Rahmenbedingungen für ehrenamtliches Engagement im Bevölkerungs- und Katastrophenschutz
der Abgeordneten Gerold Reichenbach, Gabriele Fograscher, Bernhard Brinkmann (Hildesheim), Petra Ernstberger, Iris Gleicke, Wolfgang Gunkel, Michael Hartmann (Wackernheim), Ute Kumpf, Christine Lambrecht, Kirsten Lühmann, Thomas Oppermann, Dr. Frank-Walter Steinmeier und der Fraktion der SPD
Vorbemerkung
Die Bundesrepublik Deutschland verfügt traditionell über eine der zahlenmäßig größten Katastrophenschutzpotentiale in Europa, fast zwei Millionen Ehrenamtliche engagieren sich für den Bevölkerungs- und Katastrophenschutz. Die Abschaffung der Wehrpflicht wird negative Auswirkungen auf die zukünftige Helfergewinnung haben. Auch nach Aussage der Bundesregierung kann dem durch eine Verbesserung der Rahmenbedingungen entgegengewirkt werden.
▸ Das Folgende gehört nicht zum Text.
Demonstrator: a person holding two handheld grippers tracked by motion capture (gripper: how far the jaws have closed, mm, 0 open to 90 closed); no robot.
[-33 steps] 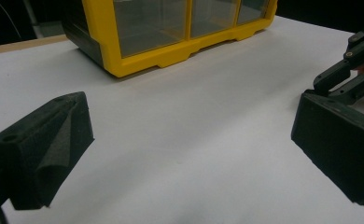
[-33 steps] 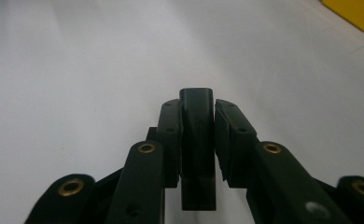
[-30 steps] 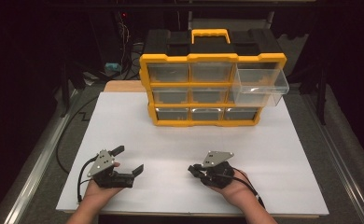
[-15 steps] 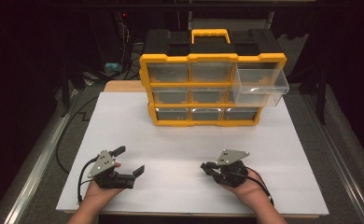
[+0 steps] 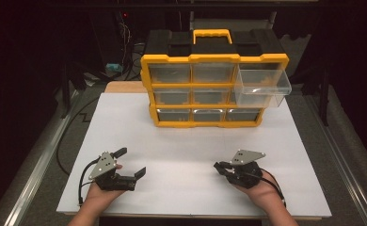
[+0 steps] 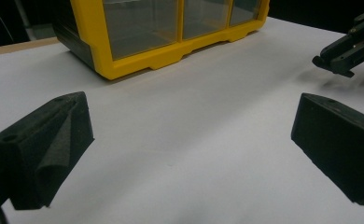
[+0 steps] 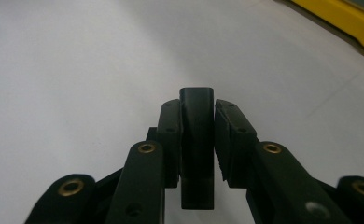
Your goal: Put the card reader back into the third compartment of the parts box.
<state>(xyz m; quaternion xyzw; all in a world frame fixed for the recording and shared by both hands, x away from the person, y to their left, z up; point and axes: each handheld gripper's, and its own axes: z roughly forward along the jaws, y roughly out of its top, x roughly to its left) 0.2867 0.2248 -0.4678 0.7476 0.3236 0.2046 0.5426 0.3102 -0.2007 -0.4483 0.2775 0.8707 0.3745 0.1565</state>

Wir fragen die Bundesregierung:
Fragen3
Plant die Bundesregierung gesetzliche Initiativen, um zusammen mit den Bundesländern ein einheitliches Helferrecht für die im Bevölkerungs- und Katastrophenschutz mitwirkenden öffentlichen und privaten Organisationen zu schaffen?
Plant die Bundesregierung Initiativen zur Schaffung eines einheitlichen bundesübergreifenden Helferausweises (analog zum bisherigen Zivildienstausweis) für die im Bevölkerungs- und Katastrophenschutz mitwirkenden Helferinnen und Helfer?
Plant die Bundesregierung gesetzliche Initiativen, um ein einheitliches und organisationsübergreifendes Freistellungsrecht gegenüber dem Arbeitgeber für die im Bevölkerungs- und Katastrophenschutz mitwirkenden Helferinnen und Helfer zu schaffen?